**Problem requirements**
Repeat the material in full. Keep every line exactly as it is.

* * * *

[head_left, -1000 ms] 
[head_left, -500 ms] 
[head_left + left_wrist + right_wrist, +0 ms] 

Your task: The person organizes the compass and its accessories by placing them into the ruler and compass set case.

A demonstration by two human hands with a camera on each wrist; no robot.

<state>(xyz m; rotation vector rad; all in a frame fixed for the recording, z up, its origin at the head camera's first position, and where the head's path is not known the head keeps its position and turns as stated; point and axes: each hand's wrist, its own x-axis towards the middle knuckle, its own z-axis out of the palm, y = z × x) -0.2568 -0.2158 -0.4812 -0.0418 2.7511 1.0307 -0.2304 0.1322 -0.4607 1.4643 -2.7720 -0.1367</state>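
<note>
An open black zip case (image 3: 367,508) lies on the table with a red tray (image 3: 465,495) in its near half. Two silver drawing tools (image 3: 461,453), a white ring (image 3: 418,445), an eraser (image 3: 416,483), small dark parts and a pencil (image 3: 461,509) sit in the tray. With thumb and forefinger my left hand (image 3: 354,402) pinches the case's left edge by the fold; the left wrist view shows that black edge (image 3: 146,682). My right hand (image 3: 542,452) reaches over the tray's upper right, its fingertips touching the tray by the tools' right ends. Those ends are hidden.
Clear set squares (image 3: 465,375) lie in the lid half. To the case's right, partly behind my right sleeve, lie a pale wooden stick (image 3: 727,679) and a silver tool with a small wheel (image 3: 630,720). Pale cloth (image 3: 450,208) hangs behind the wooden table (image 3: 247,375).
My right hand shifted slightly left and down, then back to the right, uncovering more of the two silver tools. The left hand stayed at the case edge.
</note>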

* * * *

**Written answer**
[head_left, -1000 ms] 
[head_left, -500 ms] 
[head_left + left_wrist + right_wrist, +0 ms] 

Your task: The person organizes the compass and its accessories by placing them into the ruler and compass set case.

A demonstration by two human hands with a camera on each wrist; no robot.

<state>(xyz m; rotation vector rad; all in a frame fixed for the recording, z up, its origin at the head camera's first position, and where the head's path is not known the head keeps its position and turns as stated; point and axes: each hand's wrist, its own x-axis towards the middle knuckle, its own z-axis out of the palm, y = z × x) -0.2568 -0.2158 -0.4812 -0.0418 2.7511 1.0307 -0.2304 0.1322 -0.4607 1.4643 -2.7720 -0.1367</state>
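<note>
An open black zip case (image 3: 367,508) lies on the table with a red tray (image 3: 465,495) in its near half. Two silver drawing tools (image 3: 461,453), a white ring (image 3: 418,445), an eraser (image 3: 416,483), small dark parts and a pencil (image 3: 461,509) sit in the tray. With thumb and forefinger my left hand (image 3: 354,402) pinches the case's left edge by the fold; the left wrist view shows that black edge (image 3: 146,682). My right hand (image 3: 542,452) reaches over the tray's upper right, its fingertips touching the tray by the tools' right ends. Those ends are hidden.
Clear set squares (image 3: 465,375) lie in the lid half. To the case's right, partly behind my right sleeve, lie a pale wooden stick (image 3: 727,679) and a silver tool with a small wheel (image 3: 630,720). Pale cloth (image 3: 450,208) hangs behind the wooden table (image 3: 247,375).
My right hand shifted slightly left and down, then back to the right, uncovering more of the two silver tools. The left hand stayed at the case edge.
</note>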

There is no more to the answer.